Déclaration des femmes autochtones de Val-d'Or

MONTRÉAL, le 17 nov. 2016 - C’est avec une amère déception et une profonde préoccupation que nous avons appris que le Directeur des poursuites criminelles et pénales du Québec (DPCP) ne portera aucune accusation criminelle à l’encontre de 6 des policiers de la ville de Val-d’Or mis en cause par nos dénonciations passées.

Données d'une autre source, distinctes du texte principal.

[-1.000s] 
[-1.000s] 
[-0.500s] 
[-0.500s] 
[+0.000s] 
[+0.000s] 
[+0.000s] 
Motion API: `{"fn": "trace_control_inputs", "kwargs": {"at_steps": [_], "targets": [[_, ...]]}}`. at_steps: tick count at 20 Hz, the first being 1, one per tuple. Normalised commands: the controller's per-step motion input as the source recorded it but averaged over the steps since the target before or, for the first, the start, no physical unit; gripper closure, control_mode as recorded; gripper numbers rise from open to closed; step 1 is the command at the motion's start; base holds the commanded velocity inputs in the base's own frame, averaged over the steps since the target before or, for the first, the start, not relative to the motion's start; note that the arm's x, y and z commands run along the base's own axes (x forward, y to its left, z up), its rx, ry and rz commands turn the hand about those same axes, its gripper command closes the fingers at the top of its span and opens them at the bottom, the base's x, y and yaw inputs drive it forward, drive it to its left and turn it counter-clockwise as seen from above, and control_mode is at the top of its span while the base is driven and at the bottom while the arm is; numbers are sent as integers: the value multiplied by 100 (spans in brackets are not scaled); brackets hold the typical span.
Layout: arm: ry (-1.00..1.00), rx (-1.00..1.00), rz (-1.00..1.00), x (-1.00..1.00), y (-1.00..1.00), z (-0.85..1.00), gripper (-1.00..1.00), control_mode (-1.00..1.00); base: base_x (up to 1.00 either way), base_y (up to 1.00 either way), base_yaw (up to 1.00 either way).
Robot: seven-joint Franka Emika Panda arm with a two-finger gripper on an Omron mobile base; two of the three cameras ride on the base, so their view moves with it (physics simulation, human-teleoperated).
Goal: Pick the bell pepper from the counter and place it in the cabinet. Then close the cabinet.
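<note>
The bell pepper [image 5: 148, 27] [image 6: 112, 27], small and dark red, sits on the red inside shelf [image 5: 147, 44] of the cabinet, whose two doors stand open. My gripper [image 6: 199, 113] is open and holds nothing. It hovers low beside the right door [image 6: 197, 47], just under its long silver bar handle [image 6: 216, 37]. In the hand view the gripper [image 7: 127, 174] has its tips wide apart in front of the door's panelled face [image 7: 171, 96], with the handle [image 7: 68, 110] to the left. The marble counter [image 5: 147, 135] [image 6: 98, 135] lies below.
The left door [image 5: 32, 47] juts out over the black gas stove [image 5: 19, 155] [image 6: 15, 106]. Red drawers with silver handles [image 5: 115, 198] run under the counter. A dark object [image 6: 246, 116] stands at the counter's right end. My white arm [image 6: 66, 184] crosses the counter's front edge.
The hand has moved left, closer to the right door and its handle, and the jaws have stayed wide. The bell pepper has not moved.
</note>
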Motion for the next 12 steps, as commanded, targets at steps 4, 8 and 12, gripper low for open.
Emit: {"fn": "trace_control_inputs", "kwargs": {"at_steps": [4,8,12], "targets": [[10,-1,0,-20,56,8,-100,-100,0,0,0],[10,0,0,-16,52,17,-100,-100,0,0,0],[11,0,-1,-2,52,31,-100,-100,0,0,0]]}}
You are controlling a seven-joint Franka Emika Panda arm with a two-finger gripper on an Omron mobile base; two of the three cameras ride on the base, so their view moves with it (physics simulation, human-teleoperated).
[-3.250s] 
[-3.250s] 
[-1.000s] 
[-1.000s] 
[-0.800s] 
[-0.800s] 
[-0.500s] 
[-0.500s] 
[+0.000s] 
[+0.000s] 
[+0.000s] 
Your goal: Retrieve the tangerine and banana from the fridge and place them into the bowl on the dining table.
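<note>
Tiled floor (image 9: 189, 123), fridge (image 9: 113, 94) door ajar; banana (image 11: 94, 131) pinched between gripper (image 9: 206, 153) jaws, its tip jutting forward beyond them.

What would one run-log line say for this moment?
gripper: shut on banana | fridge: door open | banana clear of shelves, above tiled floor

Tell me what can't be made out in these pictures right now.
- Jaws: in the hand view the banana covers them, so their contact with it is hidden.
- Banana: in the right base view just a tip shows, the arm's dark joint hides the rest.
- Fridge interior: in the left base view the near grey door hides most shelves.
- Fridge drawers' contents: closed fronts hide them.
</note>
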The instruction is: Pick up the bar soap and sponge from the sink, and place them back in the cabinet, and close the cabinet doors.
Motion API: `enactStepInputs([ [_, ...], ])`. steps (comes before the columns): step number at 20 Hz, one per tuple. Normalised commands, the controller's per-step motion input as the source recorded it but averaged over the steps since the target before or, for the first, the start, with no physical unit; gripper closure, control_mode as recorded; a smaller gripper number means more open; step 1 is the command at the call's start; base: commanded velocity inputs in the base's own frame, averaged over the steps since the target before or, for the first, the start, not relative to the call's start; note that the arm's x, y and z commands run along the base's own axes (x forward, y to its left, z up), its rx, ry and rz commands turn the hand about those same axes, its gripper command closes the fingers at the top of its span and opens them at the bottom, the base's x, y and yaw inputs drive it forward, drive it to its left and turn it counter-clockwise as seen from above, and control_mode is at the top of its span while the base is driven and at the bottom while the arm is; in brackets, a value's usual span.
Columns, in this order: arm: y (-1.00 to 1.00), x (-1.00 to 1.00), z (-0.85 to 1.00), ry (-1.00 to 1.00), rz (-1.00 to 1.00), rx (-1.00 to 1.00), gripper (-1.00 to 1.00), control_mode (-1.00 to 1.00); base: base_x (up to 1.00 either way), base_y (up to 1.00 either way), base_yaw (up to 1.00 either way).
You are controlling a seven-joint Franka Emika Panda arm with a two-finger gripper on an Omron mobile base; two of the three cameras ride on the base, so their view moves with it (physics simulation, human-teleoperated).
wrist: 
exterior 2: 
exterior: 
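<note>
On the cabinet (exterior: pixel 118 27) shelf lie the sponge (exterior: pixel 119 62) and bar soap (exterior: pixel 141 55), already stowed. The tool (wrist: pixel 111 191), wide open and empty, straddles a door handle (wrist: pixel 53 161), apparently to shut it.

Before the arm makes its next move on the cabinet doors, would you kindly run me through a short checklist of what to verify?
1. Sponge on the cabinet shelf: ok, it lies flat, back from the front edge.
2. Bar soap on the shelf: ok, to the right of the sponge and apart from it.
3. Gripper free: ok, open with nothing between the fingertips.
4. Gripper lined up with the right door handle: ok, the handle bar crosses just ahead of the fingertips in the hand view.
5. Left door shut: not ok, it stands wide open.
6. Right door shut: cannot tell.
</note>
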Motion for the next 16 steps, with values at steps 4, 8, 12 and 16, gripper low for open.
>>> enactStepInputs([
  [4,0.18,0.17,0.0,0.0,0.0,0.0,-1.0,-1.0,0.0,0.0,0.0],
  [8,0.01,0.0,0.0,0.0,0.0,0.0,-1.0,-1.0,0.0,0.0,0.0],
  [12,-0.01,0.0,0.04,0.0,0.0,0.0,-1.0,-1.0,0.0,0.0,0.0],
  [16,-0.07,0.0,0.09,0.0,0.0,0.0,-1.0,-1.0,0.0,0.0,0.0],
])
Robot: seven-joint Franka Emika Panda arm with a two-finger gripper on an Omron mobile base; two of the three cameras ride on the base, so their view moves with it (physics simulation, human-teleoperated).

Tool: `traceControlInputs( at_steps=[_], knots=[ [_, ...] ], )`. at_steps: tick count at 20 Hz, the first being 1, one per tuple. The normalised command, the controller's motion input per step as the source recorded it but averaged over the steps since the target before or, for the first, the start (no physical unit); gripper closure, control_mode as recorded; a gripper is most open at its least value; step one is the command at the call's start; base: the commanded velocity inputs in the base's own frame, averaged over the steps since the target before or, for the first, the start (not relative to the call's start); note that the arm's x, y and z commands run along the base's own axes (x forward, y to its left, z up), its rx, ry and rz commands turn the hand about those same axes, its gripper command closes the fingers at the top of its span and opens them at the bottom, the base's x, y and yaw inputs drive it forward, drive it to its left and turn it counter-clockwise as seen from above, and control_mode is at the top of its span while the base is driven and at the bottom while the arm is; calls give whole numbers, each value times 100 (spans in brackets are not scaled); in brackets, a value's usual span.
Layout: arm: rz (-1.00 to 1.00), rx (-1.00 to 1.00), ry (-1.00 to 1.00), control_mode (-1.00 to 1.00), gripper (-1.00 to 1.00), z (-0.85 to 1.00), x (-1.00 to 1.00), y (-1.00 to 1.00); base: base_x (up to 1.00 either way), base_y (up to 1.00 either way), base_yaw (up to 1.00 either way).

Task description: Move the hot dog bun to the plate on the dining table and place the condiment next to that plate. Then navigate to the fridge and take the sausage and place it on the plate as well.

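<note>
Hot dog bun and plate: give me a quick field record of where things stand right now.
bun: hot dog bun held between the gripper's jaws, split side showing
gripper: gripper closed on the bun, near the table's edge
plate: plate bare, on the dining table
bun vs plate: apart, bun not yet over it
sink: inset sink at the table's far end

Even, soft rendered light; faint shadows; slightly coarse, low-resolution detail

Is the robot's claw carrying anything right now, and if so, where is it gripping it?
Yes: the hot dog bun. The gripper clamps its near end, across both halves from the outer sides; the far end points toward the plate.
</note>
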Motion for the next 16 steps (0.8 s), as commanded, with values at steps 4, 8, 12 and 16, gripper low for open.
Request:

Il y a 18 mois de cela, au Centre d’amitié autochtone de Val-d’Or, nous avions choisi, après mûres réflexions, d’oublier la peur, de rompre le silence et de parler enfin à cœur ouvert, en dénonçant publiquement devant la journaliste Josée Dupuis de l’émission Enquête de Radio Canada, comment nous avions été victimes d’intimidation, d’abus de pouvoir, d’agressions sexuelles et physiques de la part de policiers de la SQ de Val-d’Or pendant plusieurs années. Ces dénonciations, nous les avons faites pour notre amie Sindy et la famille Ruperthouse, avec l’espoir qu’on puisse la retrouver mais également pour que cesse la violence policière à l’égard des femmes autochtones.

Au-delà de tout ce que cette décision nous a coûté et de ce qu’elle a chamboulé dans nos vies personnelles, nous continuerons d’en payer le prix dans le futur ; au-delà des multiples difficultés que nous avons rencontrées depuis lors, nous avions l’espoir que justice nous serait rendue, et qu’ainsi la cause des femmes autochtones de Val-d’Or, de toutes les femmes autochtones du pays, pourrait être dorénavant mieux entendue, et considérée avec plus de respect par tous et toutes.

Aujourd’hui, il nous faut bien constater que ce n’est pas le cas. Et cela provoque en nous des sentiments profonds et contradictoires : de rage, de découragement, de peur, de crainte d’être jugées et traitées de menteuses. Nous nous sentons trahies, humiliées et notre cœur est brisé en 1000 morceaux. Comme si devant la justice de ce pays, nous n’étions pas importantes, nous ne comptions pas, nous n’avions pas été écoutées. Et surtout comme si la peur n’allait plus cesser de nous hanter : peur du retour des policiers suspendus, peur des représailles, peur pour notre sécurité même.

Imaginez : on est ensemble et on a peur. Alors qu’est-ce que ce sera quand on sera seule ? Et toutes ces femmes qui ont subi des abus et ne les ont pas encore dénoncés, ne risquent-elles pas d’abandonner leurs démarches, de dire que "ça donne rien, qu’on ne nous écoute pas, qu’on ne peut plus avoir confiance dans le système de justice et de police" ?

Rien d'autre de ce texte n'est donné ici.